When Rock Music Was Sued For Whispering To Your Brain
Category: Modern Myths 22nd February 2026
There is a wonderfully modern superstition that records and tapes contain secret backward messages, slipped in by miscreant artists to make us behave like obedient puppets. The idea is theatrical: play the tape backwards and, lo! a command appears, usually something like "do it" or "join the cult". It sounds like a prank dreamed up by someone who once spent a term at a drama school and a lifetime in the infernal electric guitar business.

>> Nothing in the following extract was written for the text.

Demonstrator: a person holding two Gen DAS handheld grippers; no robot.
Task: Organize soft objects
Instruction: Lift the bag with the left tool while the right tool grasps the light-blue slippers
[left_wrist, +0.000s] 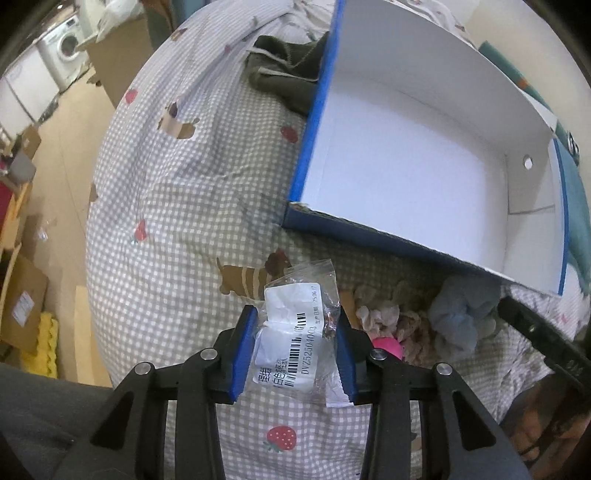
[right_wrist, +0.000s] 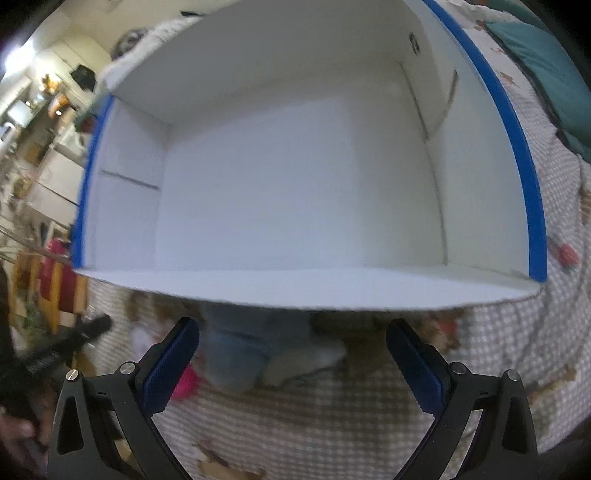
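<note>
Left tool (left_wrist: 295, 350): blue pads closed partway on a clear plastic packet (left_wrist: 295, 332) with a white barcode label, pinched at its sides and lifted just clear of the checked bedsheet (left_wrist: 177, 206). Judged held this way for carrying to the box.

Right tool (right_wrist: 291, 365): jaws spread wide, holding nothing, poised low over the bedsheet in front of the box wall; view motion-blurred. Between its pads lies a pale blue soft item (right_wrist: 240, 354), with something pink (right_wrist: 184, 384) beside the left pad. Contact cannot be told; judged ready to take the blue piece.

Soft pile, left view: blue fuzzy item (left_wrist: 461, 314), cream and beige frilled pieces (left_wrist: 388, 317) and a pink piece (left_wrist: 388, 347), bunched just right of the left tool, against the near wall of the box.

Box (left_wrist: 424, 251): blue outside, white inside, open top, nothing in it, resting on the bed just beyond the pile; presumably the destination.

Dark olive cloth (left_wrist: 284, 74): crumpled beyond the box's far left corner, well apart from both tools.

Beyond the bed: floor with cartons, washing machine (left_wrist: 62, 51).
</note>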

The myth moved from pubs and tabloids into actual law in 1990, when the parents of two young men who had shot themselves sued the heavy metal band Judas Priest, claiming a subliminal backmasked message in the song "Better By You, Better Than Me" had driven their sons to despair. The case was heard in civil court and involved audio experts, baffling demonstrations, and all the dulcet tones of adults trying very hard to prove that a popular record could override free will.

The judge, to his credit, treated the matter with the gravity it deserved and the skepticism it required. The court found no convincing evidence that any deliberate command could be embedded in the music that would bypass conscious resistance and compel a person to act. In plain English: the idea that a record secretly whispers orders into your brain like some sort of vinyl hypnotist is not supported by the evidence presented.

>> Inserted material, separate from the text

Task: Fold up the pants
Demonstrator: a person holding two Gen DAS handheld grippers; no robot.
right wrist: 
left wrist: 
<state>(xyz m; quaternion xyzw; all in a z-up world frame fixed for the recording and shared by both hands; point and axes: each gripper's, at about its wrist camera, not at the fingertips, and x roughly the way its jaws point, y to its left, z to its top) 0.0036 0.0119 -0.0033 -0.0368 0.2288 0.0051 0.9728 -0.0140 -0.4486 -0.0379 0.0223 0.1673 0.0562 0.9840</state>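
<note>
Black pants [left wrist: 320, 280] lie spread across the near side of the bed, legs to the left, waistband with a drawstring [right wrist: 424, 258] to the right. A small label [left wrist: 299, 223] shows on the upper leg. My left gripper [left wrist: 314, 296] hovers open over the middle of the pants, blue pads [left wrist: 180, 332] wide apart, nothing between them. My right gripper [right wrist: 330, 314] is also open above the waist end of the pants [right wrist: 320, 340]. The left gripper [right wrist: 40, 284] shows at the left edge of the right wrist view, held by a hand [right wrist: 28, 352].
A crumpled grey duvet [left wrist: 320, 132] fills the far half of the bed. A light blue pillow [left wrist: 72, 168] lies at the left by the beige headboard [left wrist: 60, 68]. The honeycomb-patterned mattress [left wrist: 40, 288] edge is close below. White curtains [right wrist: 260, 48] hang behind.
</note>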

Scientists studying perception have long noted that reversed speech can sometimes be made to sound like words if you expect certain words and strain your hearing. It is a parlor trick of the mind, not a sinister broadcasting technique. Expectation and suggestion are powerful - far more powerful than any alleged hidden syllable - which is why people will hear what they want to hear when they lean into a hobbyhorse of paranoia.
And yet the myth survives, lively as a bad tune. It appeals to anyone who likes to imagine that culture is run by secret saboteurs, or that teenagers are merely marionettes controlled by clever studio engineers. As a performer who once played to crowds who were more likely to throw beer than obey commands, I can attest: if anyone could make an audience do something, it would be cheaper to hand out pint glasses than to splice phonemes backward.